You can't appear as an untutored oik in front of the arty smarties. It would be like asking how you wash your feet in the bidet. So you admire Skylight IV, say that yes, you can ... um ... see the power and feel the ... ah ... symbolism, then decide to drop $15,500 of ratepayers' money on it.

Ailing sewerage systems, decrepit water reticulation and gridlock traffic are all mere bagatelles. Let's put polystyrene cows in fountains and amuse the frustrated inhabitants of Auckland with our lighthearted fun. It's the scenario of the emperor's new designer clobber again. Where, oh, where is that perspicacious infant who knew the outfit for the naked baloney it was?
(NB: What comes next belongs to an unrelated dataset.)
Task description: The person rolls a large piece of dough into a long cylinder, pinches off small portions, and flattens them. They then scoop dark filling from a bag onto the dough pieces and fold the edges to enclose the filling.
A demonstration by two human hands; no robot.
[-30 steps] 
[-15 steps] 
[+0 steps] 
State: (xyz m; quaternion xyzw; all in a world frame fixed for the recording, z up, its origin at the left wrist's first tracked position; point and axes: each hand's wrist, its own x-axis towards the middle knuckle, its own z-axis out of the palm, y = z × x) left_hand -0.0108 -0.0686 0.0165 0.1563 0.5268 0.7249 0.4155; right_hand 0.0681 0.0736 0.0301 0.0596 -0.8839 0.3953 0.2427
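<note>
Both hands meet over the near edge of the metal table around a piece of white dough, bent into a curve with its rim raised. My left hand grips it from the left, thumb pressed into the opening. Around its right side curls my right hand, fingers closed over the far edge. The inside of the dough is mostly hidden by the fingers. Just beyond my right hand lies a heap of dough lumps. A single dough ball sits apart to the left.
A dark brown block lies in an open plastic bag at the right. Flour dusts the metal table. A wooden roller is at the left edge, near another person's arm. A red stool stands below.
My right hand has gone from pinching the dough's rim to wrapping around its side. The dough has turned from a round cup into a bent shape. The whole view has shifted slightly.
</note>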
Back home in Scotland we have a television character called Rab C. Nesbit. Rab is an unemployed oaf with a unique brand of homespun philosophy. He did a dissertation on art once which summed up the ins and outs of it for people with more sense than money.

He said there were two types of art: punter art and the other stuff. Punter art was that nice picture you buy to hide the mark on the wallpaper above the fireplace. The other stuff is Skylight IV.

Punter art includes most classic paintings. I have a Monet print in my living room and a Rousseau in the hall. They knew how to paint and draw, those blokes. No nonsense about integrated imagery or sinister symbolism.

Don't we all enjoy a real artist's work? Pictures such as Constable's The Haywain, van Gogh's Sunflowers and Monet's Waterlilies have an enduring appeal which can be seen by flicking through the framed prints in the Warehouse.

No dirty knickers or spotlights there. Just reproductions of the great classic works of art which are pleasant on the eye, a nice addition to a room and a source of pleasure to all.

How many people will go to see Skylight IV? How will the buyer of the unmade bed display it in his house? What do you say to your dinner guests? Yes, Trevor, it's a bed. No, we don't sleep on it. My God, Trevor. Don't touch those knickers! No, Alice, it's not fully original any more - the dog ate the condom.

Wouldn't it be easier to just go out and get yourself a nice Vermeer print? He did a wonderful view of Delft. It goes with any decor and costs only $29.99.

* Louisa Herd is a Wellsford writer.